Zusammenfassend haben wir das Gen der schweren Kette kloniert, das für die Antigenverbindungsstelle eines Antifibrin-Antikörpers kodiert und ein Konstrukt erzeugt, das für eine stumpfes, schwere Kette-t-PA β-Subeinheit Fusionspeptid kodiert. Das Konstrukt wurde in der Folge in schwere Kette-Verlustvarianten des Antifibrin-Hybridoms transfektiert. Die Western-Blot-Analyse weist darauf hin, daß das Fusionsprotein Antifibrin-Antikörper-Aktivität besitzt und ein Niveau der Plasminogen-Aktivierungsaktivität beibehält, das hoch genug ist, um als dem des nativen t-PA ähnlich erachtet zu werden.

Claims

1. Rekombinantes Hybrid-Immunoglobulinmolekül, bestehend aus einem Antikörper oder einem Teil davon, der für Fibrin spezifisch ist, und einem Plasminogenaktivator oder einem Teil davon, der zur Konvertierung von Plasminogen zu Plasmin imstande ist.

2. Molekül nach Anspruch 1, wobei der Plasminogenaktivator ein gewebeartiger Plasminogenaktivator, Streptokinase, Urokinase oder Prourokinase ist.

3. Molekül nach Anspruch 1 oder 2, das Antikörper 64c5 (ATCC HB 8545) oder 59D8 (ATCC HB 8546) ist.

4. Molekül nach einem der vorangehenden Ansprüche, wobei der Teil des Plasminogenaktivators die katalytische Region ist.

5. Molekül nach Anspruch 4, wobei die katalytische Region die B-Kette von tPA oder Urokinase ist.

6. DNA, die für ein rekombinantes Hybrid-Immunoglobulinmolekül nach einem der vorangehenden Ansprüche kodiert.

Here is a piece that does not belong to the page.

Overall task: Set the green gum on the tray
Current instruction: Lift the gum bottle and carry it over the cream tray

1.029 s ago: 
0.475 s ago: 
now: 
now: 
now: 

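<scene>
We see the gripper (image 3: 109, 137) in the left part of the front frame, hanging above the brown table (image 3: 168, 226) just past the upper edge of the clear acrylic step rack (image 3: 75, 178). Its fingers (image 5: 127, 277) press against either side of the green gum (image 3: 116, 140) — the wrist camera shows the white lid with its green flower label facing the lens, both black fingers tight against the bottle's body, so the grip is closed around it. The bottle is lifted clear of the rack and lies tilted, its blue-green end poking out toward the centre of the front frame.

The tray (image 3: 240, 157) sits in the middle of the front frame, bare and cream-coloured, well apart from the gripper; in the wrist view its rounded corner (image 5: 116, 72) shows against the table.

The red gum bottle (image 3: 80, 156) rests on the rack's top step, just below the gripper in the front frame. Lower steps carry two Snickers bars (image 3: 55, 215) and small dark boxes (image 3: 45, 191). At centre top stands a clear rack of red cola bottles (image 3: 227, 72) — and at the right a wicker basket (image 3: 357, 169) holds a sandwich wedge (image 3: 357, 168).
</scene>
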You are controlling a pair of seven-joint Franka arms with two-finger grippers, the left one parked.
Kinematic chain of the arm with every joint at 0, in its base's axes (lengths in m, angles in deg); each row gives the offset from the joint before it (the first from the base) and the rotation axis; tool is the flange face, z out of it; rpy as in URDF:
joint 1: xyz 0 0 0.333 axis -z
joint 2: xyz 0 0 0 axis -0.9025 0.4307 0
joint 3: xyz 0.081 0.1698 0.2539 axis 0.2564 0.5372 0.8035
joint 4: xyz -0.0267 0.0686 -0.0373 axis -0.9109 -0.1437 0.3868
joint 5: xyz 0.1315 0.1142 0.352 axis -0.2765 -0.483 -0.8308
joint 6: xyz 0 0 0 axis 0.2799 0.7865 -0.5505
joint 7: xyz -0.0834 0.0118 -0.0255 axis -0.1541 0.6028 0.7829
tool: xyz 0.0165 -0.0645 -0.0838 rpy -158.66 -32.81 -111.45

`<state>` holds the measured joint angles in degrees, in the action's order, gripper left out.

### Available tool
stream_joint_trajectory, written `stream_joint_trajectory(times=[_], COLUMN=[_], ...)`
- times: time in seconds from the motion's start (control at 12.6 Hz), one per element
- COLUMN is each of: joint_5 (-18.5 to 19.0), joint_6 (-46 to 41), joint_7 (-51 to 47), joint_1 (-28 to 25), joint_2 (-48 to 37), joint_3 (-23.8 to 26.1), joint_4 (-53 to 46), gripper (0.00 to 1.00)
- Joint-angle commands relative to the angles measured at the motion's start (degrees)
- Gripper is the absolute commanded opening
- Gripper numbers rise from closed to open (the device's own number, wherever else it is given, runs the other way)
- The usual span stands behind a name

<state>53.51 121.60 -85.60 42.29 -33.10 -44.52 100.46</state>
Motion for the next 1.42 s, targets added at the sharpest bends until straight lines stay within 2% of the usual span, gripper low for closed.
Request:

7. Pharmazeutische oder in vivo diagnostisch verabreichbare Zusammensetzung, bestehend aus einem rekombinanten Hybrid-Immunoglobulinmolekül nach einem der Ansprüche 1 bis 5 und einem pharmazeutisch oder veterinärisch annehmbaren Träger dafür.

8. Verwendung eines rekombinanten Hybrid-Immunoglobulinmolekül nach einem der Ansprüche 1 bis 5 in der Herstellung eines Thrombolytikums.

9. Rekombinantes Hybrid-Immunoglobulinmolekül nach einem der Ansprüche 1 bis 5, das nachweisbar markiert ist.

10. Rekombinantes Hybrid-Immunoglobulinmolekül nach Anspruch 9, das radiomarkiert ist.

11. Verwendung eines markierten rekombinanten Hybrid-Immunoglobulinmoleküls nach Anspruch 9 oder 10 in der Herstellung eines Thrombuserkennungsmittels.

12. Verfahren zur Herstellung eines rekombinanten Hybrid-Immunoglobulinmoleküls nach einem der Ansprüche 1 bis 5, wobei das Verfahren die Kopplung aufeinanderfolgender Aminosäuren durch Bildung von Peptidbindungen umfaßt.